Having just submitted my own first novel (please keep praying a publisher buys it!), and having discussed writing novels with a lot of people, I have to agree with the first half of Dr. Hosseini’s statement here. A lot of people dream of writing a novel. Many people actually start writing novels, but most of those peter out right around the point Dr. Hosseini describes.

But here’s where Dr. Hosseini and I are going to disagree: while I think that discipline and perseverance are the keys to finishing a novel, I think that many people who begin to write books just don’t know how to! While there are people who like to “write by the seat of their pants” or “wing it,” completing a novel in a timely fashion without outlining or diagramming or writing notes or some sort of prewriting exercise, and without studying how to write a novel in advance (even just reading a single how-to book from the library can help) is a much more daunting exercise than doing it without putting in those steps up front. Many of these abandoned books could be finished if their authors took these steps. For more on this subject, check out this recent post by Susanne Larkin here.

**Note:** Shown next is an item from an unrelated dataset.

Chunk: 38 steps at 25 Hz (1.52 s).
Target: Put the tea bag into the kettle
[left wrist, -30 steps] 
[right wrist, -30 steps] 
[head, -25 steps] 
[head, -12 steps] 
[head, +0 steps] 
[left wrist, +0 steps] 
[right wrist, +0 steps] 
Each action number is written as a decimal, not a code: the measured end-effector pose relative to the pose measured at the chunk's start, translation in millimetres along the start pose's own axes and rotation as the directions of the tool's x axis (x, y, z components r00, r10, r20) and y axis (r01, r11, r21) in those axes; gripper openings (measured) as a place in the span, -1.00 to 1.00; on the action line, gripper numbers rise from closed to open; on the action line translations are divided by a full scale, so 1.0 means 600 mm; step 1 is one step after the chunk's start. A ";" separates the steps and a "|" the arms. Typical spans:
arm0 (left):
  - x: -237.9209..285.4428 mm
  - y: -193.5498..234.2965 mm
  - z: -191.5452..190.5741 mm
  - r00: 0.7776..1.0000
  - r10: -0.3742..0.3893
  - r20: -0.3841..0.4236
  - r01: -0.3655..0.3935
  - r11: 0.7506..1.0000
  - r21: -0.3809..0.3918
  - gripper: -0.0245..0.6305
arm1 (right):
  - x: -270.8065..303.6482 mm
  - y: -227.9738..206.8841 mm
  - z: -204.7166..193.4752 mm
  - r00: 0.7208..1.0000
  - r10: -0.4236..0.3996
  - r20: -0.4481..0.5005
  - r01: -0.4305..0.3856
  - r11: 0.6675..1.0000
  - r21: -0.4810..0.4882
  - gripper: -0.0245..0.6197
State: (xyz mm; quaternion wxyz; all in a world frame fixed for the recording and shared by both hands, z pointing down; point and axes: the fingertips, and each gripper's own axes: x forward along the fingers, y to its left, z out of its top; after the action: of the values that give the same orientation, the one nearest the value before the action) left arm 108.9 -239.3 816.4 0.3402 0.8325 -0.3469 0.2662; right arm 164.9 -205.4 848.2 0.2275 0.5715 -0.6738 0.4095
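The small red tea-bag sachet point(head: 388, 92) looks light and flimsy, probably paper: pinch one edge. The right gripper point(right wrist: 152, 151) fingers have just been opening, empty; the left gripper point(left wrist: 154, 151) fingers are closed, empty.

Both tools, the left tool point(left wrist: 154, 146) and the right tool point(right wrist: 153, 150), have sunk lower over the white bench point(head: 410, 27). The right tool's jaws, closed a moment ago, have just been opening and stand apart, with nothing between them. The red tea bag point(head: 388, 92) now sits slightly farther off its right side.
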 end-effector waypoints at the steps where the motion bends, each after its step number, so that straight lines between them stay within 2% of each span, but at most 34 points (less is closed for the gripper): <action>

I’ve just submitted my novel. Whoa. I’m a little freaked out. 

Fear competes with excitement. I’m not sure which is winning, but I have a suspicion that I should really be feeling relaxed. After all, my manuscript’s acceptance is now entirely in G-d’s hands. I did my part: I finally finished the sucker, got it edited by multiple people, revised it, got it proofread, and researched the most suitable publisher to start with (I hope they agree). There’s not much left for me to do, other than pray. And wait.

One of my sources of excitement is that now my writing schedule is wide open for other projects. I have lots of ideas, thank G-d. I kept getting sidetracked by competing writing projects in the last couple months. That is part of what took me so long to finally wrap up this book–that and the multiple viruses that have been afflicting various members of the Klempner household.